Sunday, May 12, 2019

Radial Basis Function Network(RBFN)


Radial basis function network can be used for approximating function and recognizing patterns. It uses Gaussian Potential functions.

Architecture

The architecture radial basis function network consists of three layers, the input,hidden and the output layer as shown in below figure. The architecture of RBFN is a multi layer feed forward network. There exist ‘n’ number of input neuron and ‘m’ number of output neurons with the hidden layer existing between the input and output layer. The interconnection between the input layer and hidden layer forms hypothetical connection and between the hidden and output layer forms weighted connections. The training algorithm is used for updation of weights in all the interconnections.

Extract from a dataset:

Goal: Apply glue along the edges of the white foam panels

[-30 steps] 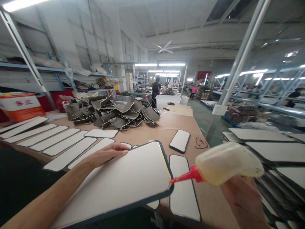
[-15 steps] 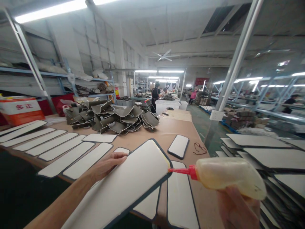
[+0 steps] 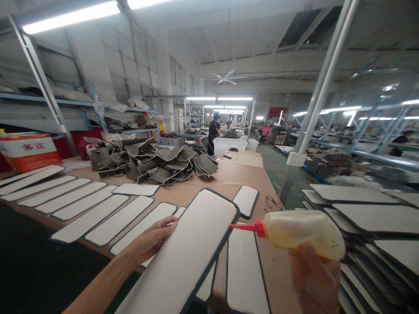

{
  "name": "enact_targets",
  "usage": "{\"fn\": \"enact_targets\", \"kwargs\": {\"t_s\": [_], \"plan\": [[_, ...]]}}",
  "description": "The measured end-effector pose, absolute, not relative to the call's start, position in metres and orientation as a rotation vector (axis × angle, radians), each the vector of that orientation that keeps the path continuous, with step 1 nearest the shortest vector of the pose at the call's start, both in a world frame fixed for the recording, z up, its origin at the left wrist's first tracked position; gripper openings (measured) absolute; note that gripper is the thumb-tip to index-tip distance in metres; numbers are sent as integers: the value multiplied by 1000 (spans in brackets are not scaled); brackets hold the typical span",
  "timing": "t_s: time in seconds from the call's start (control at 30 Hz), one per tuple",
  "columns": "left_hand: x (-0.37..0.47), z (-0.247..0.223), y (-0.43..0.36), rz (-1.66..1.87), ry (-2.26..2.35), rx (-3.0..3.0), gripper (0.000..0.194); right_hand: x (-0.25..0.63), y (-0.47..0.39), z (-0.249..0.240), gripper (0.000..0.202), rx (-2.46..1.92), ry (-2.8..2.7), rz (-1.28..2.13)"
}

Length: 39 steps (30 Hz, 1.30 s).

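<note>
Step in hand looks like glue application: left hand (image 3: 155,237) pinches the long left edge of a pale, dark-rimmed panel (image 3: 190,235), held tilted above the worktable (image 3: 235,170); right hand (image 3: 314,277) is wrapped around a squeeze bottle (image 3: 301,231) from below, its red nozzle (image 3: 244,226) pointing at the panel's right edge near the far corner. Tip contact: can't tell. Yellowish streak visible by the far end. Next move probably calls for a steady panel, tip kept close to the rim, light even squeeze. Writing: white-and-orange can (image 3: 19,146) at left reads "多正"; small mark on bottle illegible; yellow-red sign (image 3: 160,125) and red wall banner (image 3: 278,110) too small to read.
</note>
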State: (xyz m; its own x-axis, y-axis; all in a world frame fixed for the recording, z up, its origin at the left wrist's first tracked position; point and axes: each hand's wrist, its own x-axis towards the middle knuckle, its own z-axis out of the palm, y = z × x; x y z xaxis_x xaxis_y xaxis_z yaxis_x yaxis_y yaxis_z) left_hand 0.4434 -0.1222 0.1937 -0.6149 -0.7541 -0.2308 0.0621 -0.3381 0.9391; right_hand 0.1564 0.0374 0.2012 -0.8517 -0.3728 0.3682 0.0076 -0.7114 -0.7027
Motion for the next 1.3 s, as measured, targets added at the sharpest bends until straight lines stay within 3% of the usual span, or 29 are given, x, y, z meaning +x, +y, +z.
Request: {"fn": "enact_targets", "kwargs": {"t_s": [0.13,0.37,0.67,1.1,1.3], "plan": [[436,195,-111,-2010,-1295,930,32,151,35,196,23,-784,1020,-2585],[428,191,-91,-2000,-1215,921,33,144,35,190,38,-768,996,-2502],[429,189,-68,-1925,-1130,946,31,146,40,183,35,-790,980,-2362],[452,201,-82,-1917,-1097,906,31,184,30,197,46,-820,893,-2327],[477,202,-98,-1894,-1099,863,31,212,26,206,23,-872,903,-2300]]}}
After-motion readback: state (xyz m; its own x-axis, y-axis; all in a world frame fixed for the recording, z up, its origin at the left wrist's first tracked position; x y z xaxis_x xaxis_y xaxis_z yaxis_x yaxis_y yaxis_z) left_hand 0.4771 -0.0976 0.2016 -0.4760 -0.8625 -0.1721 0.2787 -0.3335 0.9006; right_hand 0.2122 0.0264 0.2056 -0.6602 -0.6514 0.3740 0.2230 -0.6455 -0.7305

Training algorithm for RBFN

The training algorithm for the radial basis function network is given below.  Radial basis function uses Gaussian activation function. The response of such function is non-negative for all value of x. The function is defined as, f(x)=exp(-x2)

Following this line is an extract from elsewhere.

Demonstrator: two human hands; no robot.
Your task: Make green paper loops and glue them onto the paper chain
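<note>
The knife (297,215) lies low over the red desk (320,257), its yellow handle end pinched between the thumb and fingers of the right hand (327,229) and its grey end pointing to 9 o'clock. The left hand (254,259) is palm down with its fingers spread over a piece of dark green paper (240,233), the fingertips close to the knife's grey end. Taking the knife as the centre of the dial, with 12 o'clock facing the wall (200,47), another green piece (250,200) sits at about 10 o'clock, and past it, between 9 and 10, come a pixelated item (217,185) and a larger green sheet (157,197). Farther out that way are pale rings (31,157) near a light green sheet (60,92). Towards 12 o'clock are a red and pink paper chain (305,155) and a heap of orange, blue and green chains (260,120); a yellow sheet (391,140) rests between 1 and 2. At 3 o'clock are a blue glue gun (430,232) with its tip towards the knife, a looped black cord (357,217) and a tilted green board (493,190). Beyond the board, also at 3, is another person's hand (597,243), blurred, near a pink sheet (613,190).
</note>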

Step 1: Initialize the weights (set to small random values)
Step 2: While stopping is false do step 3-10
Step 3: For each input do steps 4 – 9
Step 4: Each input unit (xi ,i=1,2.....n) receives input signal to all unit in the layer above(hidden unit)
Step 5: Calculate the radial basis function
Step 6: Choose the centres for the radial basis functions. The centres are chosen from the  set of input vectors. A sufficient number of centers have to be selected in order to ensure adequate sampling of the input vector space.
Step 7: The output of im unit vi(xi) in the hidden layer.      
$$ v_i(x_i)=exp(-\sum_{j=1}^r[{{x_{ji}-\bar{x}_{ji}]^2}\over{\sigma^2_i}}) $$
Where $\bar x_{ji}$ = Centre of the RBF unit for input variables
$\sigma _i$ = Width of the RBF unit
$x_{ji}$ = $j_{th}$ variable of unit pattern
Step 8: Initialize the weights in the output layer of the network to some small random value.
Step 9: Calculate the output of the neural network
$$ y_{net}=e\sum_{i=1}^Hw_{im}v_i(x_i)+w_0$$
Where, H = Number of hidden layer nodes(RBF function)
$y_{net}$ = Output value of the $m_{th}$ mode in output layer for the $n_{th}$ incoming pattern.
$w_{im}$ = Weight between  $i_{th}$ RBF unit and  $m_{th}$ output node
$w_0$ = Biasing term at $n_{th}$ output node
Step 10: calculate error and test stopping condition.
The stopping condition may be the weight change, number of epochs, etc.             

Friday, May 10, 2019

Learning Vector Quantization(LVQ)


Vector quantization is a standard statistical clustering technique, which seeks to divide input space into areas that are assigned as "code book" vectors. In LVQ network, target values are for the input training pattern and the learning is supervised. In training process, the output units are positioned to approximate the decision surfaces. After training, an LVQ net classifies an input vector by assigning in to same class as the output unit that has its weight vector(reference or code book vector) closest to input vector.
In order t understand the LVQ techniques , it should be borne in mind that the closest weight vector Wj to pattern X may be associated with a node j, that has the wrong class label for X. This follows because the initial node labels are based only on their most frequent class use and are therefore not always reliable. The procedure for updating wj is given by,

                       1. if x is classified correctly, ∆Wj=α[x-wj]
                       2. if x is classified incorrectly, ∆Wj=-α[x-wj]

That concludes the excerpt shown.